O protocolo apresentado aqui demonstra como preparar e usar fatias do mouse coronal do cérebro para experimentos FSCV. Embora este método é específico para obtenção e medição dinâmica da dopamina, outros neurotransmissores, como a adenosina, peróxido de hidrogênio, noradrenalina e serotonina têm sido monitoradas in vivo ou in vitro com FSCV ^{3, 8-11.} FSCV pode ser usado para monitorar algumas dessas substâncias neuroquímicas outros por simples modificações da forma de onda apl...

Materiais

Name	Company	Catalog Number	Comments
Nome	Companhia	Número CAS
Reagente
Cloreto de Potássio	Pescador	7447407
Cloreto de sódio	Merck Química	7647145
Cloreto de magnésio	Pescador	7791186
Cloreto de cálcio	Pescador	10035048
Bicarbonato de sódio	Merck Química	144558
Fosfato de sódio, dibásico	EMD Chemicals	7558794
D-glucose	Pescador	50997
Ácido ascórbico	Pescador	50817
Sacarose	Pescador	57501
Materiais	Vendedor	Número de catálogo
Fibra de carbono	Goodfellow Oakdale, PA
Capilar de vidro	AM Sistemas Carlsborg WA.	602000
Fio de prata	A-M Sistemas Carlsborg WA.	787000
Eletrodo de tungstênio estimulando	Um plásticos, Roanoke, VA
Fio de platina
Do cabo	Squires Electronics, Cornelius, OR
Loctite adesivo instantâneo 404	Hankal Corp Rocky Hill CT.
Gilete	Mundial de precisão Instruments Inc. FL.
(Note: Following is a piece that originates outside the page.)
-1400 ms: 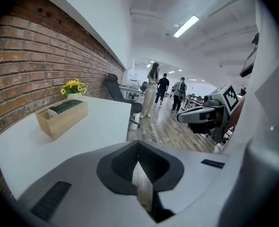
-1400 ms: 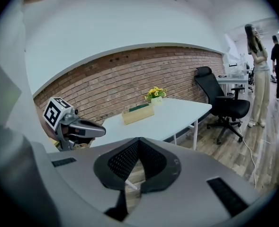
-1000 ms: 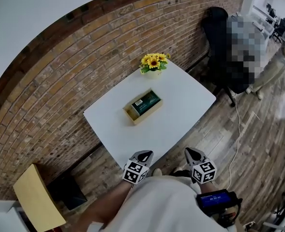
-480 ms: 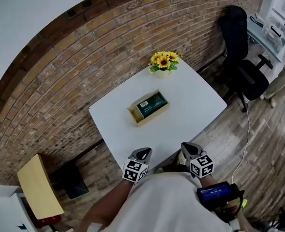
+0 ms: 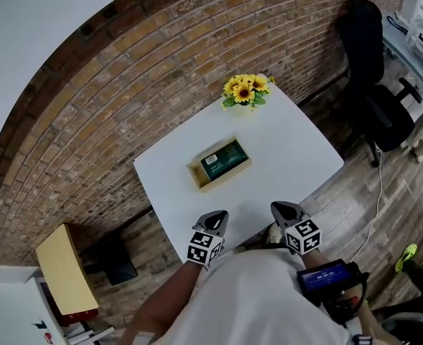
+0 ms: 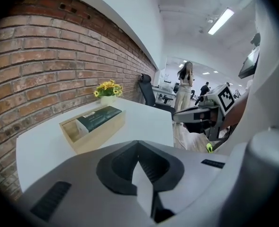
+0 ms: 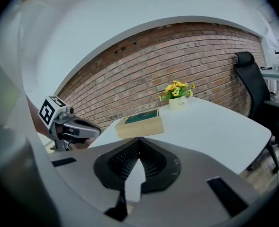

BD Spinal agulha	Sistemas de BD Medical, Franlin Lake, NJ	REF 405234
Lâmina cirúrgica	Feather Safety razor Co. LTD. Japão
Software	Vendedor	Número de catálogo
Software TH	ESA Inc., Chelmsford, MA
Instrumento	Vendedor	Número de catálogo
Câmara de gravação de submersão	Personalizado Científico, Denver, CO
Neorolog isolador de estímulo	Digitmeter, Hertfordshire, Inglaterra
Controlador de temperatura automático	Warner Instrument Corporation
Microscópio (SZX7)	Olimpo
Microscópio	Pescador
Vibratome sistema de seccionamento 3000	St. Loué, MO.
Bomba de perfusão	Watson Marlow Limited, Falmouth Cornualha - Inglaterra	H110708
Micropipeta extrator	Narishige, Tóquio, Japão
ChemClamp potenciostato	Corporações Dagan, Minneapolis, MN.